Jacob screamed and jumped off the bed as Steffanie crashed into Laura. They tumbled to the floor. Laura grabbed Steffanie by the wrists, straining to keep those hands with their sharp fingernails away from her face. Steffanie snapped her jaws at Laura, her red curls cascading over her scarred features.
Twisting her face away, Laura sucked in a breath of air. The vampire stank of death and putrefaction.
Laura’s arms trembled beneath Steffanie’s strength. How long could she hold her back? Where was Joe? Why wasn’t he here yet?
Jacob screamed again, and Steffanie flinched and arched up and back.
‘Get off her you bitch!’ Jacob stabbed Steffanie in the face with his plastic sword.
The plastic point glanced off her cheekbone. With a snarl, Steffanie wrenched her wrist from Laura’s hold, snatched the sword off Jacob and flung it across the bedroom.
Laura, still pinned to the floor by Steffanie, screamed at Jacob, ‘Open the curtains!’
Jacob stumbled out of the way as Steffanie made a grab for him. As he turned and fell he grabbed hold of the curtains, pulling the curtain rail down with him and flooding the bedroom with grey, dull daylight.
Hissing in pain as the light fell on her, Steffanie scrambled away and into a shadowed corner of the bedroom. Already, angry purple blotches blossomed on her face and hands. She stared at Laura through her curls of hair hanging over her face.
The two women stared at each other for a long, drawn out moment.

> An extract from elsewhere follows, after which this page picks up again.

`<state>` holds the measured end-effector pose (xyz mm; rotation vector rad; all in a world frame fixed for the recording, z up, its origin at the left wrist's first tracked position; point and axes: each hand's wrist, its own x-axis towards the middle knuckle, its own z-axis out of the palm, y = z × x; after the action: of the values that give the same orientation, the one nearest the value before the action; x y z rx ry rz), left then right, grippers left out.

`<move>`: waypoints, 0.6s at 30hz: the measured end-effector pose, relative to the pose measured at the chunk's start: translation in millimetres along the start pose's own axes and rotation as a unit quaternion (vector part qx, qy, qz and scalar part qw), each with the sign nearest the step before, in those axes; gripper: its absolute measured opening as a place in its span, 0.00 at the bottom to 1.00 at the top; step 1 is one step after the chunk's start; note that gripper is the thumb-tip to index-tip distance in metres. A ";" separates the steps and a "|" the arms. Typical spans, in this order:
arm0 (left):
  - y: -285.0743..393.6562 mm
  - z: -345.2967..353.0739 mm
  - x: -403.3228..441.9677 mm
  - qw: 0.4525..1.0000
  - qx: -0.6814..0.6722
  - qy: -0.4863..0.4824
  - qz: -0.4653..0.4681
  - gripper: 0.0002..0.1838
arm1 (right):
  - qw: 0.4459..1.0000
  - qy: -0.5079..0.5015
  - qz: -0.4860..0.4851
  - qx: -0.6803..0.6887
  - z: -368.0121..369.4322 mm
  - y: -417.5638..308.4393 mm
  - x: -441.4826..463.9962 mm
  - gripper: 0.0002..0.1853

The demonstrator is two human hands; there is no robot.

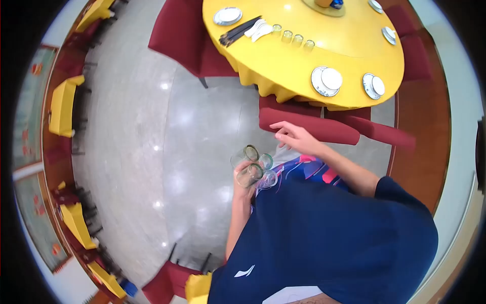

‘Joe’s on his way,’ Laura said, trying to keep the tremble from her voice. ‘And when he gets here, he will kill you.’
Steffanie tipped her head back, her red curls falling off her face and over her shoulders, and laughed throatily.
‘Poor Joe, he’s already tried killing me several times.’ She lowered her head and glowered at Laura. ‘I’m not giving him another chance.’
Michael crawled across the bedroom, avoiding the square of sunlight on the floor, and sat on Steffanie’s lap. He put his thumb in his mouth.
Jacob crawled over to his mother and cuddled up close to her.
The two women stared across Jacob’s bed at each other.
crispy pancake
Joe Coffin killed the Fat Boy’s engine, knocked the kickstand down and climbed off the bike. Across his back he had a shotgun strapped in place, and in his right hand he carried a holdall full of wooden stakes. Laura hadn’t said who was in her house, and he wasn’t taking any chances.
Coffin strode for the front door, clenching his jaw and grinding his teeth together at the pain in his feet. Leola had applied antiseptic cream and done her best to dress the burnt soles of Coffin’s feet, and he had put on two pairs of thick socks before putting on his boots. Still felt as though he was walking across a bed of hot coals.
Pausing at the front door, Coffin glanced up and down the cul-de-sac. The time was still early enough that there was nobody around, but the daylight was strong enough that Coffin doubted there were any vampires at large. Not unless the crispy pancake look was a new trend amongst the undead.
He pulled the shotgun off his back. Planted a hand flat on the door and shoved.
It swung open.
Coffin didn’t walk right in. He waited and listened. There, in the kitchen, he could hear movement. What about the living room? Coffin listened some more.
Nothing.
Coffin stepped into the hall and turned to face the kitchen doorway. The window blinds were down. Strips of light ran across the kitchen counters, the table and the floor. Mostly the kitchen was in shadow.
Except for the opposite corner. A pale yellow light glowing from behind an open fridge door. The unit was a floor standing fridge freezer combination, with the fridge stacked on top of the freezer. The open door blocked Coffin’s view of whoever was raiding the fridge for a snack, but he could see their legs and bare feet. The trousers were ripped in the left leg from the hem to the hip. Through the rip protruded an old man’s hairless, skinny leg. He’d obviously found something tasty as he was making sucking and slurping noises.
Holding the shotgun one-handed, the holdall of stakes in the other, Coffin stepped over the threshold of the kitchen doorway and paused again.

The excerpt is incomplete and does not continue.